Un occhio su: Frida Kahlo al Palazzo Ducale di Genova

Le Due Frida, 1939
(questa opera non è presente alla mostra)

(Uno dei miei preferiti)
Ciò che l'acqua mi ha dato, 1938
(questa opera non è presente alla mostra)

Qualche settimana fa sono andata a vedere la mostra al Palazzo Ducale di Genova dedicata all'artista Frida Kahlo e al pittore, e marito, Diego Rivera.
Desideravo da tanto vedere i dipinti di Frida... Una della artiste che si avvicina di più al mio personale concetto di "Arte", ovvero una persona che attraverso la pittura è riuscita a parlare di sè, dei suoi pensieri, delle sue emozioni interiori... E l'ha fatto proprio ritraendo nella maggior parte dei casi sè stessa.
Proprio lei diceva:

"I miei temi sono stati sempre le mie sensazioni, i miei stati d'animo e le profonde dinamiche che la vita andava producendo in me. (...) Ho sempre oggettivato tutto questo in rappresentazioni di me stessa che erano quanto di più sincero e vero potessi fare per esprimere quel che sentivo di me e davanti a me."

Mi ritrovo moltissimo in queste parole... sono proprio quelle parole che spesso non riesco a trovare nello spiegare quello che faccio e perchè lo faccio...

Mi è piaciuto molto il tema della mostra, dedicato a questo grande amore tra questi due artisti, sicuramente uno dei più chiacchierati e importanti nel mondo dell'arte dell'epoca... Lui era famoso per i tanti tradimenti (addirittura con la sorella di Frida, Cristina) e lei per quel folle amore, tanto da definirlo uno dei dolori più grandi dopo il suo incidente. Anche lei comunque di tradimenti ne fece e non pochi, con uomini, ma anche con donne, particolare che non esce nella mostra, aspetto, a mio avviso, di non poca importanza, siccome fu una delle prime artiste donne a dichiarare apertamente la sua bisessualità.
Oltre a questo grande Amore, si nota soprattutto l'urgenza artistica dei due, per Diego Rivera (alcuni suoi quadri mi sono piaciuti davvero molto) era un lavoro e soprattutto un impegno politico, per Frida era un urgenza interiore, per affrontare i suoi dolori, per raccontare sè stessa... bello questo confronto. Ti fa capire ancora di più quante sfaccettature può avere l'arte e il bisogno di esprimersi di ognuno.

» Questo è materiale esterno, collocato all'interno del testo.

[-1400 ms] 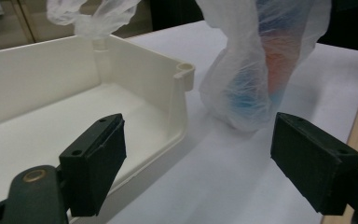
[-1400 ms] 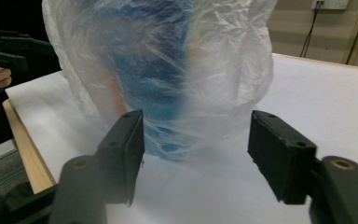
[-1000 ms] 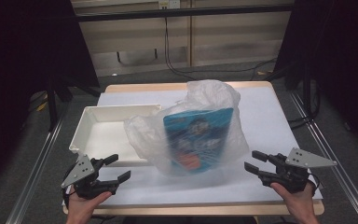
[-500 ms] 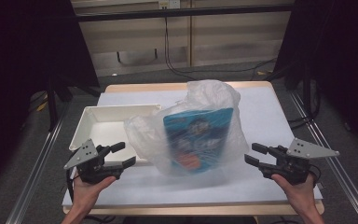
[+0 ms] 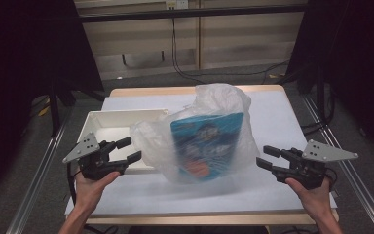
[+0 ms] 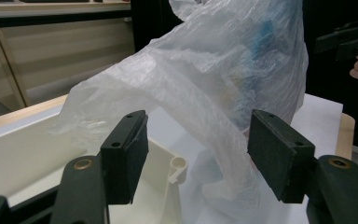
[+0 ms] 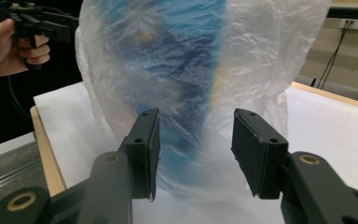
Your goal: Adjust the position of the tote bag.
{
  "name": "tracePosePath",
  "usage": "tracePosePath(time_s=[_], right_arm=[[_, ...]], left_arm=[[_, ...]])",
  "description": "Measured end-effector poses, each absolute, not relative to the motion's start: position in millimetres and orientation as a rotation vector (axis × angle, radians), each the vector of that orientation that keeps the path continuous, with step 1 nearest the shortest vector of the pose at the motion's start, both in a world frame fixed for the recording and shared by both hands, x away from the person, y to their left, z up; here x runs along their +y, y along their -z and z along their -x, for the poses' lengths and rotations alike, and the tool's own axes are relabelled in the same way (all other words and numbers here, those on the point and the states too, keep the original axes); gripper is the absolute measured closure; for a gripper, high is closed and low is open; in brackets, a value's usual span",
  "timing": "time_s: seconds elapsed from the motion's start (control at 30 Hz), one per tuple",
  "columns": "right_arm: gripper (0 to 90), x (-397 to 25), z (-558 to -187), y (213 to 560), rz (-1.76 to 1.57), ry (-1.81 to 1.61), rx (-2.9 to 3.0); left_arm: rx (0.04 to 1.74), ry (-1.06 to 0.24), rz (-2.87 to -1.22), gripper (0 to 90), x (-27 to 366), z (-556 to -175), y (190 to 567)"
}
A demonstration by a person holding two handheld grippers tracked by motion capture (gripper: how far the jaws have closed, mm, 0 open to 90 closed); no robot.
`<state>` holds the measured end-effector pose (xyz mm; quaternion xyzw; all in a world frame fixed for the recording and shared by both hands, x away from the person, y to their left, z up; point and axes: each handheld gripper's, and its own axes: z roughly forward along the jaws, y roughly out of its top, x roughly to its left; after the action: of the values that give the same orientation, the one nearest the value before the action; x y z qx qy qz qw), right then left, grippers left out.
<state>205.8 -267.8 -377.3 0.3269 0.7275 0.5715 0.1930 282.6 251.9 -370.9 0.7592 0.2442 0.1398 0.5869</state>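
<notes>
Left gripper (image 5: 131, 150): its jaws are wide apart and hold nothing. It sits just beside the bag's left edge, over the near corner of the white tray (image 5: 102, 119).
Tray: a white box with low walls, on the left part of the table (image 5: 292, 122). The bag leans over its right end.
Bag (image 5: 209, 102): thin, see-through, crinkly plastic. It stands in the middle of the table, puffed up tall.
Inside the bag: a blue packet (image 5: 205, 146) with a cartoon picture and an orange spot low down.
Right gripper (image 5: 264, 157): its jaws are wide apart too, holding nothing, near the bag's right side but not touching.
Left gripper view: shows the tray's corner up close under the bag (image 6: 205, 88).
Right gripper view: the blue packet (image 7: 186, 70) looks blurry through the plastic.
Change: the left gripper has moved up and closer to the bag. The right one has hardly moved.
</notes>
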Motion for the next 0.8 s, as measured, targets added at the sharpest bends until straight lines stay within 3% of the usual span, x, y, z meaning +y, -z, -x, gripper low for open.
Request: tracePosePath(time_s=[0.6, 0.7, 0.8], right_arm=[[50.4, -269.6, -207.2, 379.2, -0.922, -1.601, 2.044], [50.1, -268.9, -207.5, 379.5, -0.919, -1.601, 2.048], [49.9, -269.7, -207.4, 379.9, -0.923, -1.593, 2.045]], left_arm=[[0.612, -0.256, -1.728, 42.7, 242.5, -316.9, 367.3], [0.598, -0.249, -1.728, 49.0, 239.8, -322.7, 365.2], [0.571, -0.252, -1.727, 74.5, 238.0, -323.0, 361.2]])
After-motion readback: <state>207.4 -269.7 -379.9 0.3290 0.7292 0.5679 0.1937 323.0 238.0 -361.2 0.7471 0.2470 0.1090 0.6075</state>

La mostra sarà visibile fino all' 8 febbraio 2015.
Per info: www.fridakahlogenova.it

Autoritratto al confine tra Messico e Stati Uniti, 1932 circa
(questa opera è presente)

Ritratto di Luther Burbank, 1931
(questa opera non è presente alla mostra)

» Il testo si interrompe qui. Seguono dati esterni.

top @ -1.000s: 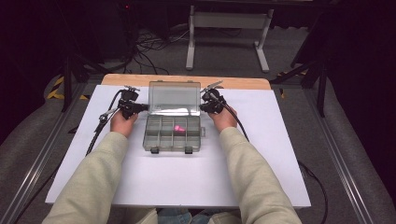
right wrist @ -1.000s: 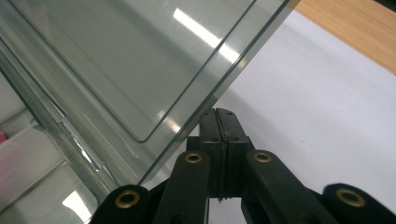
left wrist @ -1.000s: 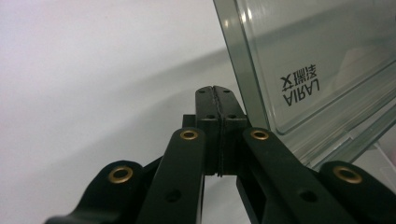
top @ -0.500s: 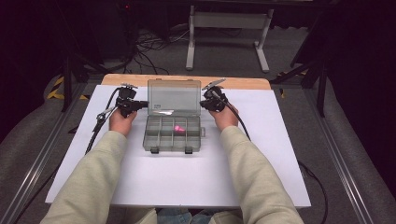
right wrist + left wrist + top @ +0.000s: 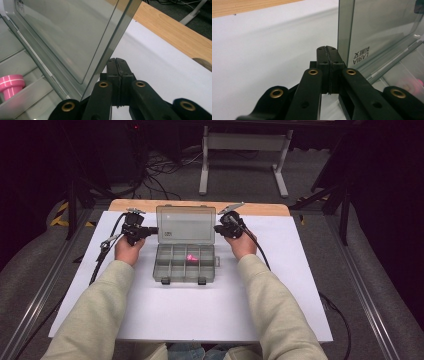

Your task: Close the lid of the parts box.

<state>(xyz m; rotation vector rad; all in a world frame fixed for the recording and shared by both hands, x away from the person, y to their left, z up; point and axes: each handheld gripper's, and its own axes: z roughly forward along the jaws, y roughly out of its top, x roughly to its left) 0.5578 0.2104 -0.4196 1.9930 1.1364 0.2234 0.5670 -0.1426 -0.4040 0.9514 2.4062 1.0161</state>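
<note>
Item: translucent grey plastic compartment box (image 5: pixel 186 263), sitting open at the middle of the white table sheet (image 5: pixel 300 285), just before the bare wooden table edge (image 5: pixel 260 209).
Lid: clear hinged plastic lid (image 5: pixel 185 224) is standing nearly upright at the box's far side.
Contents: small pink plastic spool (image 5: pixel 10 86) is lying in a middle compartment, as far as the high view lets one place it.
Left gripper: black left gripper (image 5: pixel 327 51) is resting with its jaws pressed together on nothing, just beside the lid's left edge.
Right gripper: black right gripper (image 5: pixel 117 62) is likewise clamped empty, close against the lid's right edge.
Progress: opening is looking done; the lid is up, and the spool is awaiting handling or the lid its closing.
Change: against the earlier frames, both hands are sitting in nearly the same places; lid and box are showing no shift.
</note>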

Questo dipinto mi piace tantissimo per il significato che ha:
Frida fece il ritratto di questo botanico probabilmente dopo aver visitato la sua tenuta,
il signor Burbank oltre a destinare la sua vasta tenuta agricola alla comunità
californiana per vincolo testamentario, aveva chiesto espressamente di essere sepolto direttamente nella terra, senza bara e che, in corrispondenza del suo corpo non fosse posta una lapide ma fosse piantato un cedro, che ne avrebbe perpetuato la memoria. Bello!